Capital Raised So Far
Companies in the survey group have raised a median of roughly $8MM in capital so far. If we exclude companies <$2.5MM, the median jumps up to $19MM. Results from this year are in-line with 2013 results, but well below the $23MM in capital raised by participants in the 2012 and survey.
Analysis of Companies by Capital Raised
Compared with previous surveys, the 2014 respondents had generally raised comparable amounts of capital to achieve similar levels of revenue as in our 2013 survey. The notable exception is last year’s respondents which reported $15MM-$25MM capital raised had a higher median trailing year revenue of $20MM.
Capital Efficiency Expectations – Median Levels for the Group
This year’s results were very similar to 2013 survey results. (The 8 and 9 years median time to reach $40mm ACV are not representative of successful SaaS companies that have gone public. Those companies have ramped considerably faster, but also consumed a lot more capital.)
Subscription Revenue Recognition Policies
While approximately 52% of the respondents indicated that they begin recognition very soon (within a week or two) after signing new contracts, we found an expected correlation between more delayed revenue recognition and a higher professional services attach rate. However, it’s interesting to see that a meaningful number of companies with significant services were still able to start subscription revenue recognition quickly.
Professional Services Revenue Recognition Policies
“What is the predominant mode for recognizing professional services revenues?”
The clear majority of respondents offering professional services indicated that they recognize revenue as the services are provided.
Sales Commission Costs Recognition Policies
“How do you recognize sales commission costs (deferred or recognized upfront)?”

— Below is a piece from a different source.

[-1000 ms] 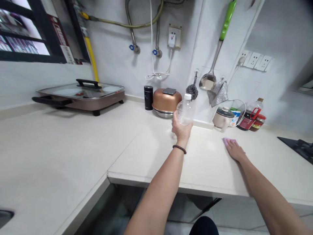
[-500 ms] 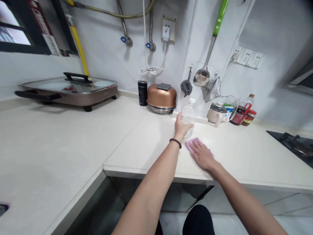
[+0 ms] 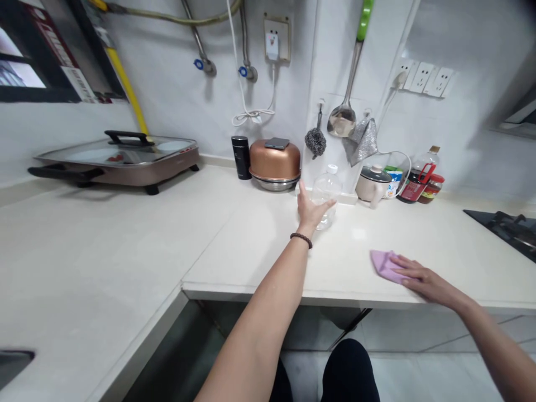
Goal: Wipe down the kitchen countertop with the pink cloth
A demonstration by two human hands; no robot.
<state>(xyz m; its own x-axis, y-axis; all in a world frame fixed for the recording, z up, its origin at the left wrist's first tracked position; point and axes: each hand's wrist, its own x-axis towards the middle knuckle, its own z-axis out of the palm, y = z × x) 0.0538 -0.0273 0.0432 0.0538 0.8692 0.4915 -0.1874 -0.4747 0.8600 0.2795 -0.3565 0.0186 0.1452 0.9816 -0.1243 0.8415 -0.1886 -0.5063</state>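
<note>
Left hand (image 3: 309,212) lay spread at a clear plastic bottle (image 3: 329,183); right hand (image 3: 425,281), draped over lilac cloth (image 3: 382,264) near the white counter (image 3: 251,240)'s front edge, needed, I judged, even pressure.

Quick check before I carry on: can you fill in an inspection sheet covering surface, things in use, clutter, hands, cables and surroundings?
Surface: pale countertop with light reflections; spills: nothing seen.
Things in use: clear bottle, white-capped, upright; pink cloth, folded over in part.
Clutter: lidded pan, black flask, copper-coloured dome with a dark slab on top, small pot.
Hands: left hand spread at the bottle, contact unclear; right hand on the cloth, grip unclear.
Cables: white cord looped against the wall; second cord by the small pot.
Surroundings: scourer and spatula hanging; stove at far right.
</note>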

We also inquired as to the recognition of sales commission costs. We found two-thirds of respondents indicating they recognize commission costs up-front. This is an interesting accounting choice: if you choose not to defer recognition of sales commissions, your great bookings quarters where you exceed plan will also be accompanied by higher expenses than plan, making the company look like it doesn’t know how to control expenses. Deferring recognition will spread those expenses so that they occur in line with the revenue from the new bookings, avoiding that surprise. The negative with this approach is that it requires a complex tracking system.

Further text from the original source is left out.